Eurasian Economic Union (EAEU) Treaty, operational since January 2015 was another milestone change in Russian trade policy meaning the transfer of the national sovereigntyt to master the external trade policy to the common EUAE authority level. Setting up the EAEU was both the reflection of the global trend of the new regionalism on the rise and a manifestation of the Russian wish to safeguard former partners and attract the new ones by the solid regional initiative, the way other countries in other regions are doing it. Within the Union the level of trade liberalization started to be much higher than it used to be, irrespective of the persisting problems and frequent exemptions from the established common trade rules. That is already a great achievement. However, at the time of digital transformation and an increased technological competition, Russian partners in the EAEU can not boast to be among the most tech advanced economies of the world. Thus, a digital transformation challenge is standing high on the EAEU agenda, that implies an appropriate liberalization, this time of the e-commerce, assuring free flows of information and tech ideas, safeguarding intellectual property rights, etc. Stakes of not meeting these new challenges are high. To wake up one day among the losers in that battle, behind the line of digital divide will mean putting your economy decades behind the leaders.

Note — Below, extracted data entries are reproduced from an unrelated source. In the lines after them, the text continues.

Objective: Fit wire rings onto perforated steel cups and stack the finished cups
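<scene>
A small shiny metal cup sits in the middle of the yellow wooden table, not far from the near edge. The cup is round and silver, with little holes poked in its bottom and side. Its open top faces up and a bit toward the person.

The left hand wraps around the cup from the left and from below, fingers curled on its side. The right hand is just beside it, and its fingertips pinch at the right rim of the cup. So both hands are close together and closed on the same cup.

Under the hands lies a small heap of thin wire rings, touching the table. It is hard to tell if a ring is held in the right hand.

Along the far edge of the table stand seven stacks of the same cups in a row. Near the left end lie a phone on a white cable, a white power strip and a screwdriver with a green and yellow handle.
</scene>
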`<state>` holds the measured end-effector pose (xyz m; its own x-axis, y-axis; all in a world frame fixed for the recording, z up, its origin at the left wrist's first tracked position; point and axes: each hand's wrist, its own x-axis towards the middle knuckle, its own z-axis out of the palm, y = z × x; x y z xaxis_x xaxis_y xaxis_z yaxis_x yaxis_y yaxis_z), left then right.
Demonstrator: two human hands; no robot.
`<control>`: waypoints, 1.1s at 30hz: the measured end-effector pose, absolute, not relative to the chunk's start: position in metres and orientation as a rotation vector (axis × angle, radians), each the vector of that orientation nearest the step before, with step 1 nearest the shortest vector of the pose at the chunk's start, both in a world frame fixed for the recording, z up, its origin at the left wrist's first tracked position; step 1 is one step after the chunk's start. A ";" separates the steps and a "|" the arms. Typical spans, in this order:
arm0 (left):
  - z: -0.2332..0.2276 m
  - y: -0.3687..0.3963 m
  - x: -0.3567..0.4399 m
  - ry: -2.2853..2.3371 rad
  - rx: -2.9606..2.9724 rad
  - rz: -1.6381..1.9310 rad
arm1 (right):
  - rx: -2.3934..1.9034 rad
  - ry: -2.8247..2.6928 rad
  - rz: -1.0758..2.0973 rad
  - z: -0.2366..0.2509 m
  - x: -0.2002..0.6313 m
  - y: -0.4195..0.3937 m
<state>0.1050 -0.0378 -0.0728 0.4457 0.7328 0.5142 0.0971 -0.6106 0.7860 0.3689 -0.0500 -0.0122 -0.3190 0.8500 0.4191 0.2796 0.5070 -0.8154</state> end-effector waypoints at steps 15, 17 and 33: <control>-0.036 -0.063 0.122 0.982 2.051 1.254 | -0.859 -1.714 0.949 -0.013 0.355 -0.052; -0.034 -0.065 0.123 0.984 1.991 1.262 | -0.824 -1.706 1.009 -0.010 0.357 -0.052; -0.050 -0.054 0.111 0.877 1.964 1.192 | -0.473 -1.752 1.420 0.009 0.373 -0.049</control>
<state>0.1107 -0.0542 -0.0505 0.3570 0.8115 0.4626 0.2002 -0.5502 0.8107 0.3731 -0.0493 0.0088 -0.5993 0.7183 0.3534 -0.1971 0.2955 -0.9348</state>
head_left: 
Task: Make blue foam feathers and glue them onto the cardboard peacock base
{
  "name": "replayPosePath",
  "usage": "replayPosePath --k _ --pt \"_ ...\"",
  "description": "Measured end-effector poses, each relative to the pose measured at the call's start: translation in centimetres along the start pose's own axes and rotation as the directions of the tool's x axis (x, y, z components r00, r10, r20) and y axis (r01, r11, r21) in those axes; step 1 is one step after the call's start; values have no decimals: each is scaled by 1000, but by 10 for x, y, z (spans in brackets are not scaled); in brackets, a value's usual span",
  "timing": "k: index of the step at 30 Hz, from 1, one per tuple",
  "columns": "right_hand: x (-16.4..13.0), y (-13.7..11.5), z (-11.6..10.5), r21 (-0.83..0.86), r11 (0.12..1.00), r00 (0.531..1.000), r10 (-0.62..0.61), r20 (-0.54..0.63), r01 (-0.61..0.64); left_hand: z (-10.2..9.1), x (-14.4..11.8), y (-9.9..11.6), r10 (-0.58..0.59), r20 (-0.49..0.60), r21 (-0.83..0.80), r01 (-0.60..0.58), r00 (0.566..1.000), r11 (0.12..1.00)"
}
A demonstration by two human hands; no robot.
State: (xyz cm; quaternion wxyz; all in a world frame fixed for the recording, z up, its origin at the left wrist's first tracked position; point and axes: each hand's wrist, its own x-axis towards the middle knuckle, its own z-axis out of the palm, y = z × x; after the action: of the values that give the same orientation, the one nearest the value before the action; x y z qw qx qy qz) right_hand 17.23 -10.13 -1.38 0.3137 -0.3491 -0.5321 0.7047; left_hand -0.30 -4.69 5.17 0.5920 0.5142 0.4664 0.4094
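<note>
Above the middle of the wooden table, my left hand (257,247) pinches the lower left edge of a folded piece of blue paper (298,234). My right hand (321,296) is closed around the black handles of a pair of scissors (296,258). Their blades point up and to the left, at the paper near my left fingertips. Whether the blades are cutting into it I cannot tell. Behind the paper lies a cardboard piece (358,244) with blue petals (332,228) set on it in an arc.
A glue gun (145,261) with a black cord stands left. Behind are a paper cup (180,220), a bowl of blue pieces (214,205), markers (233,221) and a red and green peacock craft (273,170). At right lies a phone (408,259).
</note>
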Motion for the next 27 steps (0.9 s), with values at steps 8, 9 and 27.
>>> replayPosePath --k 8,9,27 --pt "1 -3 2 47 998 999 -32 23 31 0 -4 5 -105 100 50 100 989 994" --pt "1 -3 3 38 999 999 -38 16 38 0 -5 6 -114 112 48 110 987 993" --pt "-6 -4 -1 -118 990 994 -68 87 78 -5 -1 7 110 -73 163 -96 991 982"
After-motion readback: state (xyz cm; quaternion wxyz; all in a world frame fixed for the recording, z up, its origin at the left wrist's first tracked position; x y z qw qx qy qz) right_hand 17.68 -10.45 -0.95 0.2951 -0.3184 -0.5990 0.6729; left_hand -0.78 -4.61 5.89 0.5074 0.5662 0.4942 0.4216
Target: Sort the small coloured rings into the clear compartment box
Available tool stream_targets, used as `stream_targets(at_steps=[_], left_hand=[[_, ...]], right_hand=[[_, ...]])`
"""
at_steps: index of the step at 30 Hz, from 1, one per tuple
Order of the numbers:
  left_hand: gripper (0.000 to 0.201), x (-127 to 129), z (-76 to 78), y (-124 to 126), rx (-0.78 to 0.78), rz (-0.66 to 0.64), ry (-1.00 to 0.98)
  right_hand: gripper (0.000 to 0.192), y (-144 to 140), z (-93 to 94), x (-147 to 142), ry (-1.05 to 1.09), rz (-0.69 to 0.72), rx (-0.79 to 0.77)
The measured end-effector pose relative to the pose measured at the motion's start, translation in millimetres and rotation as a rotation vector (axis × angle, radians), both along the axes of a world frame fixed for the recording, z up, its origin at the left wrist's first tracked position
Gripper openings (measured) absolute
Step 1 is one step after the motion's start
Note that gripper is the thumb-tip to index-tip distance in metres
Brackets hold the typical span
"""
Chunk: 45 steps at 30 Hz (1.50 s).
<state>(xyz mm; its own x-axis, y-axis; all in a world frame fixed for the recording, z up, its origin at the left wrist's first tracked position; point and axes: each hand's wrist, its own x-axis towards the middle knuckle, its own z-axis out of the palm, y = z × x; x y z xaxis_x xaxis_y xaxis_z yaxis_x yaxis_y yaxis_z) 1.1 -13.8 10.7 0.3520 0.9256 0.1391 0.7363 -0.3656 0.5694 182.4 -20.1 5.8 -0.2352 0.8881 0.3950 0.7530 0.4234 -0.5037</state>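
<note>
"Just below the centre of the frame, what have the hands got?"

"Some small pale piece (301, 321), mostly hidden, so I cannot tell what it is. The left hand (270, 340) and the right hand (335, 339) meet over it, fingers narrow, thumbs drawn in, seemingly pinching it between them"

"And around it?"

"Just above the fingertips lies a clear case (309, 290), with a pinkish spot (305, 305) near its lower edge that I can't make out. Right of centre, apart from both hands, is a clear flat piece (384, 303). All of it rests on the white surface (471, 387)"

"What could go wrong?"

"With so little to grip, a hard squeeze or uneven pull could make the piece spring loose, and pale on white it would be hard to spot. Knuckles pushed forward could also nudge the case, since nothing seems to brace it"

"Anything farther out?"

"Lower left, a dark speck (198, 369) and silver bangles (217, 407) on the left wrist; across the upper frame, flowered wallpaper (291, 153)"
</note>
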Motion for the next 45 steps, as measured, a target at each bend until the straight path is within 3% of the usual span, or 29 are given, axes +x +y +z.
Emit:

  1. Russia in the EAEU joining the global FTA trend

Relatively low energy prices (oil at around $60/bl) for a relatively long period of time (last decade) made it more difficult for Russia to ignite growth from the energy exports receipts. It pushed the country searching new growth stimulus. External trade is an important driver of sustainable development in many countries from the EU to South Korea. And FTAs are universally considered as useful tools to foster trade and development. According to the WTO, more than 300 FTAs are in active use around the globe to stimulate trade and investment flows. Until recently, this was not the case for Russia. The situation is undergoing a radical change. FTAs with Vietnam, Iran, Serbia and Singapore are the first ones for Russia in the EAEU. Some 30 (!) new RTAs are under consideration with different countries from Egypt and Israel to India and the New Zeeland. Concluding an FTA is a trend and a fashion. Every country is doing it. Russia in the EAEU is joining the global trend of RTAs multiplication. That is a new form of trade liberalization. How numerous and how deep the new EAEU FTAs will be? A lot will depend on the outcomes of the first RTAs. The one with Vietnam (2015) had a relatively low initial impact on Russian exports. Subsequent developments demonstrated a much faster trade growth both for Russia and Vietnam. Whether this new form (for Russia) of trade liberalization will cover advanced economies is another key challenge for the national trade policies. So far, only minor percentage of Russian external trade falls under the FTAs regime, which means that Russia remains on the test ground for this instrument of trade liberalization. Thus, it is too early to come to a conclusion of a new period of trade policy liberalization, building up in Russia. The preferred scenario for Russia would be definitely on the liberalization track to benefit the national economy and make it work efficiently for sustainable development in the longer term.

[1] I assisted the work of the Commission from the academic community, representing the major Russian think tank at that time – IMEMO of the Academy of Sciences.